聲音充滿戾氣,一點也不像方才還楚楚可憐,口口聲聲說愛王爺的那個人。
“王爺,求求您、求您別讓她們搜身,妾身不想遭受這樣的屈辱,妾身是無辜的……”
蕭屹行充耳不聞。
他不發話,婆子們就不會停,粗暴地將抱在一起的江盈月和梅香拉開,分別搜她們的身。
“王爺不要,求您不要……”江盈月撒潑打滾,拼死抵抗。
如果說方才搜屋子的時候,她還能顧及形象,時不時裝一下可憐,那此刻她就是面目猙獰,撕心裂肺了。
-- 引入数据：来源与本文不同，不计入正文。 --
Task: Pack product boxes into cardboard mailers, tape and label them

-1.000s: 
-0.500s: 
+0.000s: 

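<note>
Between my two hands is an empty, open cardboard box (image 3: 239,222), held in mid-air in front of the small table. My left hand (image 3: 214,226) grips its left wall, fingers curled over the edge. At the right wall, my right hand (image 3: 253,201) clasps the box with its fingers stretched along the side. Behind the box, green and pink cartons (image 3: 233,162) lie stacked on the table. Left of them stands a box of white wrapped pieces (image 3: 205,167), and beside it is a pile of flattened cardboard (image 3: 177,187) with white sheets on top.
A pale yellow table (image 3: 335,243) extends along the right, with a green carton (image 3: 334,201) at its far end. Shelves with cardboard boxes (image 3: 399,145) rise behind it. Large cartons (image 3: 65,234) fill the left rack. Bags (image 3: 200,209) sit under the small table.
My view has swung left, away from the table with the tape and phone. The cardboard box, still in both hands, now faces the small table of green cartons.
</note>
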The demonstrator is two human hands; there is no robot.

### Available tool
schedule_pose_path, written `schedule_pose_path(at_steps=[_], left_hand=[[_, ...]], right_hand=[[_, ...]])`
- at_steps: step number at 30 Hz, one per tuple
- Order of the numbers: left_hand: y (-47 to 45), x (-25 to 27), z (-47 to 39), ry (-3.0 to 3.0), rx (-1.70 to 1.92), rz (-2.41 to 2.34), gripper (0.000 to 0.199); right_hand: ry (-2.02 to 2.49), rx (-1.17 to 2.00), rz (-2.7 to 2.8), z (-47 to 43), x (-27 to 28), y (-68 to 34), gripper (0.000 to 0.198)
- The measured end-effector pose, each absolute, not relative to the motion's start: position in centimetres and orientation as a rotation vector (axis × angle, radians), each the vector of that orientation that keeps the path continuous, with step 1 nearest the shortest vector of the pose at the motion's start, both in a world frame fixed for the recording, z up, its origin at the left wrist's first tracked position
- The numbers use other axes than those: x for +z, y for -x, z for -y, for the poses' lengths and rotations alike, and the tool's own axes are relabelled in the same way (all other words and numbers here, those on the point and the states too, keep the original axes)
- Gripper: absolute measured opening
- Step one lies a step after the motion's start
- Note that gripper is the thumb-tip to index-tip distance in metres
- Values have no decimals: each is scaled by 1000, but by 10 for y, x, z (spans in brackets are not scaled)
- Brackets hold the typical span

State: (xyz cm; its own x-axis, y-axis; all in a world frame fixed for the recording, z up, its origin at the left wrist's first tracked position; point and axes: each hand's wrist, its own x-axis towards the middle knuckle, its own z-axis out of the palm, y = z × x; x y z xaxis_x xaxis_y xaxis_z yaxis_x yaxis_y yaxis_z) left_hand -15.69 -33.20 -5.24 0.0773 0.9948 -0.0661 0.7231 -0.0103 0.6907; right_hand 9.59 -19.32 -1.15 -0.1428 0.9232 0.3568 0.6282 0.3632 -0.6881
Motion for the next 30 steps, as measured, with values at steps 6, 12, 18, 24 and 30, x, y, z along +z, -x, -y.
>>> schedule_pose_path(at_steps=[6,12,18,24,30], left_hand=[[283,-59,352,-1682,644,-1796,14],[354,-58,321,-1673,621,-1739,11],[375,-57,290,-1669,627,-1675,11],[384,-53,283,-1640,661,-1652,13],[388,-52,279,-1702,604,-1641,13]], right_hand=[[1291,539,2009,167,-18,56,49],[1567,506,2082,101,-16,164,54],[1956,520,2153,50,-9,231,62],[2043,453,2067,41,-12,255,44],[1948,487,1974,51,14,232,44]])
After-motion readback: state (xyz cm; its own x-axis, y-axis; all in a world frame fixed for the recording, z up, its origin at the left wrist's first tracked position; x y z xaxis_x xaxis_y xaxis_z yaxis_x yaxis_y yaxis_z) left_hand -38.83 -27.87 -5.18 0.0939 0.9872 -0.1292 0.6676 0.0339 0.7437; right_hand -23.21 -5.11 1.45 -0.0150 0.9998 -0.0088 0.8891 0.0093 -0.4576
在場的除了梅香,誰也沒見過這樣失態到幾近發瘋的江盈月。
尤其是在一眾婆子眼里,從前的江小姐總是那樣柔弱,那樣純善,走路都小心翼翼,生怕踩到螞蟻,哭泣都極為隱忍,生怕驚擾旁人。
誰知不過是搜個身而已,她卻如此激憤,簡直判若兩人。
只要不是傻子,都能看得出來,她身上藏了致命的秘密。
很快,一個婆子從江盈月身上摸出了一件不尋常的東西——麒麟符。
江盈月已面無人色,哭到昏厥。
梅香跌坐在地上,亦是臉色蒼白,渾身篩糠。
季嶸感覺他的劍要按不住了,那劍要出鞘!要殺人!
想當初他找麒麟符找得有多辛苦?
先是帶著人追了一路,在夜空中苦苦辨認貓頭鷹的動向,對其進行圍追堵截;后又冒著大雪,在西郊的山野里找了三天三夜!
最終他按照王爺的指示,在一棵樹的樹梢上,找到了一片貓頭鷹的羽毛,然后在附近的雪地里,挖出了更多的羽毛和一個布袋,才確定一切都如王爺所料,貓頭鷹的確被化尸散化掉了。
可問題是,那只布袋是空的,里面的麒麟符呢?
他們一行人像喪家之犬一樣回了王府——從來沒有這么挫敗過,也從來沒有一次性見到過這么多的喪家之犬,自己還是其中之一……
季嶸當即就豁出去了,他去向王爺請命,說要出去找麒麟符,找不到絕不活著回來。
那時王爺身負重傷,說此事不用他,讓他來看管江小姐即可。
他沒辦法,只能聽從吩咐。
這些日子以來,他守在江盈月的屋子外面,心里卻一直憋著口窩囊氣——麒麟符一日不找回來,這口窩囊氣就一日咽不下去。
氣了這么些天,沒想到麒麟符竟然就在江小姐身上!
難怪王爺要扣留她,還讓嚴加看管……
想是那晚,南霜并沒有把麒麟符放進貓頭鷹身上的布袋里,而是趁著劫持江小姐的時候,放到了江小姐身上。
好個江小姐,竟然敢勾結寒原國,盜取麒麟符!
若不是王爺吩咐過,不能當著王妃的面打打殺殺,不能讓王妃見血,此刻他就要拔出劍來,砍了這個什么江小姐的爪子!